:: PROBLEM TO SOLVE ::
Using the entries below, copy out all lines where "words" is found.

(Data entries)

################

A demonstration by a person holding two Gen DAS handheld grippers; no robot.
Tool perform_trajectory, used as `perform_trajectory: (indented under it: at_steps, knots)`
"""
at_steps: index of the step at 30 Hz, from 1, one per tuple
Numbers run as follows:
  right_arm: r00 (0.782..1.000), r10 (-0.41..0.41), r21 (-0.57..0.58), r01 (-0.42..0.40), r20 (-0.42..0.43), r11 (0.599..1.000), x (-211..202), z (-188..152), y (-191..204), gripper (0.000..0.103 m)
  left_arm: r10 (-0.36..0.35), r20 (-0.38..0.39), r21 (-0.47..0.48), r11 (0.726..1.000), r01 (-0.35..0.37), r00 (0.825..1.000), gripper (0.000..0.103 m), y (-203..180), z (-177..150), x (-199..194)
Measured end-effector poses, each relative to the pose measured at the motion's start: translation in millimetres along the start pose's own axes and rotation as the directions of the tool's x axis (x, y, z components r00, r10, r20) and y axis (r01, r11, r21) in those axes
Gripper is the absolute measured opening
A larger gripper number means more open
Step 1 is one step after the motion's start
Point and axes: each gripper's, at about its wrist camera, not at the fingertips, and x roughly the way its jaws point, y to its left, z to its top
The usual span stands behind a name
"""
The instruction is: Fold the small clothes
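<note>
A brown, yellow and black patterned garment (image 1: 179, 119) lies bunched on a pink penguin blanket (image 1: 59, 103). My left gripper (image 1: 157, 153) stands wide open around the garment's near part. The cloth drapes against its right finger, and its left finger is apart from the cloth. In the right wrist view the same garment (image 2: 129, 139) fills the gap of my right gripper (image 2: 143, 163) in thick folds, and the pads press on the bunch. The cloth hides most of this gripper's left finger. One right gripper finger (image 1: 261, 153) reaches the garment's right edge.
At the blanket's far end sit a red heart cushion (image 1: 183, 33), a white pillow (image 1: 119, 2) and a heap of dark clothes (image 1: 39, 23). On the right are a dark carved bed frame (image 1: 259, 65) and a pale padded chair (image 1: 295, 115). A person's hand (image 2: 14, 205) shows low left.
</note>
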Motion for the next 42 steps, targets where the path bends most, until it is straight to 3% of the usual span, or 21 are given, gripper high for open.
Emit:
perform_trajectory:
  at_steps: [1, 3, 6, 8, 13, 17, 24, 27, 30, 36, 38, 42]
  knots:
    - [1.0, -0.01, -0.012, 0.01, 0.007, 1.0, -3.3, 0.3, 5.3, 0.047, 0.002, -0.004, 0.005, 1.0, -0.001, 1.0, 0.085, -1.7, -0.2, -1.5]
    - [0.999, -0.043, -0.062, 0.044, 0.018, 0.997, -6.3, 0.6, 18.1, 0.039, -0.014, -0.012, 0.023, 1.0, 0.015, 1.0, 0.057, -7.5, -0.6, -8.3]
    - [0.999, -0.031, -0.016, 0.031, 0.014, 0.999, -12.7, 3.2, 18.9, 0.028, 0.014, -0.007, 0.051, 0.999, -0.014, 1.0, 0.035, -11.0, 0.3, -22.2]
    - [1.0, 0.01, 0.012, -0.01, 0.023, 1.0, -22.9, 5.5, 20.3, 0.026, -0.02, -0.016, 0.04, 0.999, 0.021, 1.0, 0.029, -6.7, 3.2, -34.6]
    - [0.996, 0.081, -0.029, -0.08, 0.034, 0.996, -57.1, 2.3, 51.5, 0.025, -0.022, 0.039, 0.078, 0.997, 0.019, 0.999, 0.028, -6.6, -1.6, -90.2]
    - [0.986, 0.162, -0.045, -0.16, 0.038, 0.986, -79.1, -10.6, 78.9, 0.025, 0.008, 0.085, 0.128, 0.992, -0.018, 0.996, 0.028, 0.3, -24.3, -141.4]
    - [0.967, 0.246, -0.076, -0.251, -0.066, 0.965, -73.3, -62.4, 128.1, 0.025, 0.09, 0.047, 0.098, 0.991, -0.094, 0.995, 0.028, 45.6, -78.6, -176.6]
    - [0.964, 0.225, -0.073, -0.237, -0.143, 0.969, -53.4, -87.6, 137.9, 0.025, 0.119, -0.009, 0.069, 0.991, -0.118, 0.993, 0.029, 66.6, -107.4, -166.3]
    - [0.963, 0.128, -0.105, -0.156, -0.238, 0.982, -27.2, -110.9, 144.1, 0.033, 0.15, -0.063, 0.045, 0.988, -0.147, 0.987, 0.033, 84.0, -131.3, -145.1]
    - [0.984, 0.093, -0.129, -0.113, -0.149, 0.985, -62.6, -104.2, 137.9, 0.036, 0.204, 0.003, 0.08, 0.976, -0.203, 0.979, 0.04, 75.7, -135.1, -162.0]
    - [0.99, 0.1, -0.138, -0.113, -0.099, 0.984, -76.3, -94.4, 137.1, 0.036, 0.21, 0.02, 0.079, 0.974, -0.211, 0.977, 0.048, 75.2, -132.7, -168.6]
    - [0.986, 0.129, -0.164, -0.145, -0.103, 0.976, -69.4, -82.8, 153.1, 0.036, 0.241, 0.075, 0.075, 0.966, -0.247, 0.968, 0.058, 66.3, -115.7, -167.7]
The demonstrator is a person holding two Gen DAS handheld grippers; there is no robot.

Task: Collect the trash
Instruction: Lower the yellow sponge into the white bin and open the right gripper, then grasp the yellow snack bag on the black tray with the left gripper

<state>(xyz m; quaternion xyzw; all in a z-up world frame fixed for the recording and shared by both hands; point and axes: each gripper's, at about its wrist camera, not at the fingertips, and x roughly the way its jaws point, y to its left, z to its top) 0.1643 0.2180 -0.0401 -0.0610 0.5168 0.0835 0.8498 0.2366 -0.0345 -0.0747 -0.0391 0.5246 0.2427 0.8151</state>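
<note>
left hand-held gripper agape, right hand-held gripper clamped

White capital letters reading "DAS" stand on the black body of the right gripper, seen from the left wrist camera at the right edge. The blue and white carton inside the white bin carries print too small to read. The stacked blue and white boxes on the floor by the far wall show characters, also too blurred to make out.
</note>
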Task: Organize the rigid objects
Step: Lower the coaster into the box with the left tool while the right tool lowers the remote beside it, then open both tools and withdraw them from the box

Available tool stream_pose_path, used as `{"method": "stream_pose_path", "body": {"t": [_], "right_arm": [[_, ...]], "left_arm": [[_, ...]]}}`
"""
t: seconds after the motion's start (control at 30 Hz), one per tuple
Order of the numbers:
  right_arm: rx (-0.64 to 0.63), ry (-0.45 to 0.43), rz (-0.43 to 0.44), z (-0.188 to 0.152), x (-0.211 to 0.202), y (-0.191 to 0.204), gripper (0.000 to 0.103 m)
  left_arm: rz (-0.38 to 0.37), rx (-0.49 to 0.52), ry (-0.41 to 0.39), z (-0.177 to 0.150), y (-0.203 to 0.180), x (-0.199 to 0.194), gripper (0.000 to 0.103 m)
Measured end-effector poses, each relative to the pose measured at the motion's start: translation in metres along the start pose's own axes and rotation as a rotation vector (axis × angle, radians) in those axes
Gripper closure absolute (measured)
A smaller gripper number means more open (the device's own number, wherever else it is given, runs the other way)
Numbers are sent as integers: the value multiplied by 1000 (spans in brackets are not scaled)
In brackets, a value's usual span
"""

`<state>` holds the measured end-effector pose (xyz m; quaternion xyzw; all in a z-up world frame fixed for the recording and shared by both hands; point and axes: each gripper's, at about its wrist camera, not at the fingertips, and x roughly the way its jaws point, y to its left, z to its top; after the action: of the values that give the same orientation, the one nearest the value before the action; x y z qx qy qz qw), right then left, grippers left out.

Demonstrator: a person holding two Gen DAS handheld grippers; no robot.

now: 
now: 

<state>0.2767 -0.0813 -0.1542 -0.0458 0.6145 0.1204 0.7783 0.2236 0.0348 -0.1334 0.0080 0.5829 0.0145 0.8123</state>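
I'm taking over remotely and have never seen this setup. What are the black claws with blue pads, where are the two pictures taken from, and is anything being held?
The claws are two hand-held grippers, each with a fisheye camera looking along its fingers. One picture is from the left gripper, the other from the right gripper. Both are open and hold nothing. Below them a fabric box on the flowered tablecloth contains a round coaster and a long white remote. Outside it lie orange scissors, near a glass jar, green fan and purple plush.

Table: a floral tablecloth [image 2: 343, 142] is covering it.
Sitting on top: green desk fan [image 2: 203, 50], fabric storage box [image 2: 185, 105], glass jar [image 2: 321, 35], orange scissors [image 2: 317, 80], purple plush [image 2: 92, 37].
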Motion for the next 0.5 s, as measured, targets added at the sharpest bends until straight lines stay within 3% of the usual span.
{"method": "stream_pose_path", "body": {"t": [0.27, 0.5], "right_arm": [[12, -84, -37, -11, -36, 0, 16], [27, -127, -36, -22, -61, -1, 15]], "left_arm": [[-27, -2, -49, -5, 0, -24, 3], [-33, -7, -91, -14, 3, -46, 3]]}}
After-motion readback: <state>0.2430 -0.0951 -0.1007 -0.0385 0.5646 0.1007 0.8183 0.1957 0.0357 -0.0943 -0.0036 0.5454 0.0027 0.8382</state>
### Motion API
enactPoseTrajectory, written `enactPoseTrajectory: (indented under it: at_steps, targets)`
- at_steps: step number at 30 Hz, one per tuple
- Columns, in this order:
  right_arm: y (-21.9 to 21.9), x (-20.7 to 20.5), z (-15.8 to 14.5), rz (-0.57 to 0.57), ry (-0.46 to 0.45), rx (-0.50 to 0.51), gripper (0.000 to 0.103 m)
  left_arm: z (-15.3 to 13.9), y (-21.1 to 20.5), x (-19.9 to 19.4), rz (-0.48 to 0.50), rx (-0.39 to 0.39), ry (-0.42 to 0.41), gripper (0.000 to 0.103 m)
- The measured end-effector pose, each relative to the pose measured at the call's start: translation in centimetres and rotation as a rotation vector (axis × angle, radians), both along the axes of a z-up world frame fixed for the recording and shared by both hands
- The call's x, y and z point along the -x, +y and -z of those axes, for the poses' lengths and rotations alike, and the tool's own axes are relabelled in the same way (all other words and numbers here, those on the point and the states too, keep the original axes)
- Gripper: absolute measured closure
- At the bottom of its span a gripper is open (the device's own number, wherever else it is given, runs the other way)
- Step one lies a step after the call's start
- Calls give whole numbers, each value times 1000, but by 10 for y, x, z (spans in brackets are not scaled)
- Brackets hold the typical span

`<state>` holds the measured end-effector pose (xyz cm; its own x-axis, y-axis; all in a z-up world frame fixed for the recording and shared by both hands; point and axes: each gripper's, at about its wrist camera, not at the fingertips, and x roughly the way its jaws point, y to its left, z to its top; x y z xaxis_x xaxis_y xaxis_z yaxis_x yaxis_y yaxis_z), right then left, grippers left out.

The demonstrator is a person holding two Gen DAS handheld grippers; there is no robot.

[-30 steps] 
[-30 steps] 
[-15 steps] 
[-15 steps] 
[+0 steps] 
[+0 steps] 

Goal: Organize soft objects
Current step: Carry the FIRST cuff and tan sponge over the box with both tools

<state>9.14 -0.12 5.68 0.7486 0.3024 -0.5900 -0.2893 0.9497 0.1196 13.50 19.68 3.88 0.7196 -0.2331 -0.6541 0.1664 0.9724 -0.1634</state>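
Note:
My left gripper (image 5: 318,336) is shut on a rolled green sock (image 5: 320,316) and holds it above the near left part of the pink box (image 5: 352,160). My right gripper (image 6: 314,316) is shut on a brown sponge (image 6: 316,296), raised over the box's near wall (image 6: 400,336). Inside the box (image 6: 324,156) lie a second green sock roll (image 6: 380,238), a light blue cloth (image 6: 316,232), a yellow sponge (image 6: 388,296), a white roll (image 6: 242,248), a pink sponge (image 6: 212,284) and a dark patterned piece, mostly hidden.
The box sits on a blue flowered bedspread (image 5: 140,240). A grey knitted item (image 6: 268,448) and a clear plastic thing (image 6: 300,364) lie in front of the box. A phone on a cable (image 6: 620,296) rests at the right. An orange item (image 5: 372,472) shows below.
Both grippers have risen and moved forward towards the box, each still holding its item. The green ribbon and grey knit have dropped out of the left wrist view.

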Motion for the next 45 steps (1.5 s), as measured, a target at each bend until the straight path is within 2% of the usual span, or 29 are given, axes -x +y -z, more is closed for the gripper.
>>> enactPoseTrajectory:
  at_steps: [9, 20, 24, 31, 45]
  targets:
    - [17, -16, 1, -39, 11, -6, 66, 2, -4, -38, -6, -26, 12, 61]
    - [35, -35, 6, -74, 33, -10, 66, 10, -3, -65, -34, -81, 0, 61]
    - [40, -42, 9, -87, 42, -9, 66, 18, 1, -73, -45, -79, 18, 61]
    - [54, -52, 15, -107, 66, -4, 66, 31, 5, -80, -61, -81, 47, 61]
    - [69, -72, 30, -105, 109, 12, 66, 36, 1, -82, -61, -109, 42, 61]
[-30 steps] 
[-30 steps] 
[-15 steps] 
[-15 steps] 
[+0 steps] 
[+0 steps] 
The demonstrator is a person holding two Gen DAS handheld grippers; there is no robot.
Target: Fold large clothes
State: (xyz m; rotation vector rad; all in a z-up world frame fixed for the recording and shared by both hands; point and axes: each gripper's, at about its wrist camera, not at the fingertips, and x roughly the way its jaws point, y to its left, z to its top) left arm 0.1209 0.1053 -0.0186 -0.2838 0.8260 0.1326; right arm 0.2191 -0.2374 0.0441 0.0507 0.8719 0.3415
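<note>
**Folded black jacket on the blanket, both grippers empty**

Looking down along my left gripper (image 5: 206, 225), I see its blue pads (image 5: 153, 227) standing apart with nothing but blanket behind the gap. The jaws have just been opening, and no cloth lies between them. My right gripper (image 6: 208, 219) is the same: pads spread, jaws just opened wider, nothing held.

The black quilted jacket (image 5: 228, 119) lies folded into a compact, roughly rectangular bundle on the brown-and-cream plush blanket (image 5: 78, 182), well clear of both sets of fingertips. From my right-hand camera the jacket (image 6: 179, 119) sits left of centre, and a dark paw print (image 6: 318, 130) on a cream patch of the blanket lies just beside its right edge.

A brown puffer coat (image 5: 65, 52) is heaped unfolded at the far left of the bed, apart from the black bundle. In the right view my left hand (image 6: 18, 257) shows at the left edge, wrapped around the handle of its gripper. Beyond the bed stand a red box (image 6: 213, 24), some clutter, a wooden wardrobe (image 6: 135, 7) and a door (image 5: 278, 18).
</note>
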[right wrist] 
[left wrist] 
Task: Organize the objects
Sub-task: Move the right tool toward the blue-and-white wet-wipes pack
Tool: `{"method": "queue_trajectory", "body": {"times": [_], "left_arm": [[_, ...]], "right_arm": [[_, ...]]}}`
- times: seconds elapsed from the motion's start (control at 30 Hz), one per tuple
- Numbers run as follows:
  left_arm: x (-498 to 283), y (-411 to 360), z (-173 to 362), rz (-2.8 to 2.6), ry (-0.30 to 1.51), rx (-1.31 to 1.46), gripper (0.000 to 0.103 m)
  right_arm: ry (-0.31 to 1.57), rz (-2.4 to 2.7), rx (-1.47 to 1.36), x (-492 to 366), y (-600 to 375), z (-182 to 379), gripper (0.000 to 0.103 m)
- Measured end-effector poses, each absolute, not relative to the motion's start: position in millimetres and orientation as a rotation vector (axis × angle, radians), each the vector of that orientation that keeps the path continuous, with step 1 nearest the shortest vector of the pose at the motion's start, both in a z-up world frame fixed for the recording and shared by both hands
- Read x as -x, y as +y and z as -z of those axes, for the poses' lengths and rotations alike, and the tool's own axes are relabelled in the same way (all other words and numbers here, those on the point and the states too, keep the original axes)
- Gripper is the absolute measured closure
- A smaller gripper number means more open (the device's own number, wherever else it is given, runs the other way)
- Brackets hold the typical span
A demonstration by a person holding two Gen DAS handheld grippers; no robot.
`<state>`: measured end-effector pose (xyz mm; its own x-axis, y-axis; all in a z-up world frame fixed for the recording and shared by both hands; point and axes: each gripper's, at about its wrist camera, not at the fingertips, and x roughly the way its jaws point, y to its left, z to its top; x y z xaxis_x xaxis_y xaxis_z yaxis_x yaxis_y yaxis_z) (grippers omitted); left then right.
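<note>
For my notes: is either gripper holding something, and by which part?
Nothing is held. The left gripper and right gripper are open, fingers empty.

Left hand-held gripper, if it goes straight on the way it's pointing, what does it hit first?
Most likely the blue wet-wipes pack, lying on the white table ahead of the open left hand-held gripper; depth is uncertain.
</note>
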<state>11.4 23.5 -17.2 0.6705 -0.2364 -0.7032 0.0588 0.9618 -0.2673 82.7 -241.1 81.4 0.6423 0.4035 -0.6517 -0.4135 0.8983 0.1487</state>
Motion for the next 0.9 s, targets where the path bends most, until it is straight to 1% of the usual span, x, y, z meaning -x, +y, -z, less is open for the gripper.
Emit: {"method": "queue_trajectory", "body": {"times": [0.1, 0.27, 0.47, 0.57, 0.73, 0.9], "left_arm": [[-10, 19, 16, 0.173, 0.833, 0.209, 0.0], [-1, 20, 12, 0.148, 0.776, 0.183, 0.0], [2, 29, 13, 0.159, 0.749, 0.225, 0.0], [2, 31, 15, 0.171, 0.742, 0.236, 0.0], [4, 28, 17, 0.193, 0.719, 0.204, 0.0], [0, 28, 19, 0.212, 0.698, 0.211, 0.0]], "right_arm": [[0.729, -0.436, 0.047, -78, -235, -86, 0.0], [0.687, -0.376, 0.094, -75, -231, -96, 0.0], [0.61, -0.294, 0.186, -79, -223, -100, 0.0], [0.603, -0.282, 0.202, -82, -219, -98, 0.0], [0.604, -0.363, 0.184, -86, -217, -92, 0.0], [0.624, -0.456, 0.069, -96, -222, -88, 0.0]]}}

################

:: TASK RESULT ::
- The call's x, y and z point along the -x, +y and -z of those axes, for the poses' lengths and rotations alike, and the tool's own axes are relabelled in the same way (all other words and numbers here, those on the point and the states too, keep the original axes)
- Read x as -x, y as +y and z as -z of those axes, for the poses' lengths and rotations alike, and the tool's own axes are relabelled in the same way (all other words and numbers here, those on the point and the states too, keep the original axes)

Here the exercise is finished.